Исследователи из Медицинской школы Файнберга Северо-Западного университета обнаружили связь между спорадическими и семейными формами бокового амиотрофического склероза (БАС), нейродегенеративного заболевания, также известного как болезнь Лу Герига.
Исследователи обнаружили, что белок под названием FUS образует характерные клубковидные цитоплазматические включения в моторных нейронах спинного мозга в большинстве случаев БАС. Мутации в этом гене ранее были связаны с небольшой группой семейных случаев БАС. Таким образом, исследователи связали редкую генетическую причину с большинством случаев БАС, открывая путь для рациональной терапии, основанной на известной молекулярной мишени.
Исследование было недавно опубликовано в Annals of Neurology.
БАС – это заболевание, при котором нервные клетки, контролирующие мышцы, в головном и спинном мозге (двигательные нейроны) умирают, что приводит к быстро прогрессирующему параличу и смерти обычно в течение трех-пяти лет после появления симптомов. Большинство случаев БАС неясной этиологии и проявляются спорадически. От 5 до 10 процентов случаев БАС являются семейными. Некоторые формы семейного БАС вызываются генетическими мутациями в определенных генах. Мутации в гене супероксиддисмутазы Cu / Zn (SOD1) составляют примерно 20 процентов семейных случаев БАС. Мутации в гене ДНК-связывающего белка TAR (TDP43) и гене FUS встречаются примерно в 4-5% семейных случаев БАС. В целом, мутации в определенных генах были выявлены примерно в 30% семейных случаев БАС. В отличие от семейного БАС, этиология и патогенетические механизмы, лежащие в основе спорадического БАС – 90 процентов всех БАС – остаются в значительной степени неизвестными. Понимание причин и патогенетических механизмов спорадического БАС является основной проблемой при этом заболевании.

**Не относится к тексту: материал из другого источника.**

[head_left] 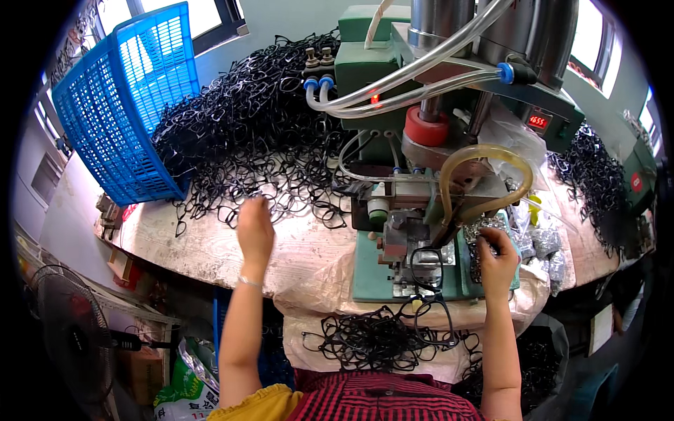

Для этого исследования исследователи изучили посмертный спинной мозг и мозг 100 пациентов, из которых 78 – с БАС, а 22 – в контрольной группе. Они обнаружили патологию FUS в спинном мозге во всех случаях ALS, за исключением нескольких случаев с мутациями SOD1. Но патологии FUS не было в контрольных случаях без БАС.
"Это меняет правила игры, поскольку устанавливает связь между развитием спорадического БАС и известной причиной семейного БАС," сказал старший автор Teepu Siddique, M.D., Фонд Леса Тернера ALS / Герберт С. Венске, профессор отделения неврологии и клинической неврологии в Дэйви в Файнберге и невролог в Северо-западной мемориальной больнице.
"Наше открытие открывает новую область исследований для рациональной терапии всего БАС," Сиддик добавил. "Это святой Грааль исследователей в этой области."
"Для большей части БАС не было лечения, потому что причина была неизвестна," Сиддик сказал. "Три гена были идентифицированы при БАС, но проблема заключалась в связи наследственного БАС со спорадическим БАС."
"Мы определили патологию FUS при спорадическом БАС и большинстве семейных случаев БАС," сказал Хань-Сян Дэн, M.D., доцент неврологии в Feinberg и ведущий автор статьи. "Пациенты с патологией FUS могут составлять около 90 процентов всех случаев ALS. Наши результаты показывают, что патологическое взаимодействие FUS с другими белками является общей причиной дегенерации двигательных нейронов в подавляющем большинстве случаев БАС. Мы считаем, что это важный шаг вперед в формулировании общего патогенного пути дегенерации двигательных нейронов. Важно отметить, что это может предложить новые возможности для разработки методов лечения за счет нацеливания на эти FUS-содержащие включения."
Единственным исключением из нового открытия является семейный БАС, связанный с мутацией гена SOD1. У этих пациентов и в моделях трансгенных мышей с мутантным SOD1 исследователи не обнаружили доказательств патологии FUS.
"Это говорит нам о том, что он следует по другому пути патогенеза, поэтому лечение этой формы болезни должно быть другим," Дэн сказал.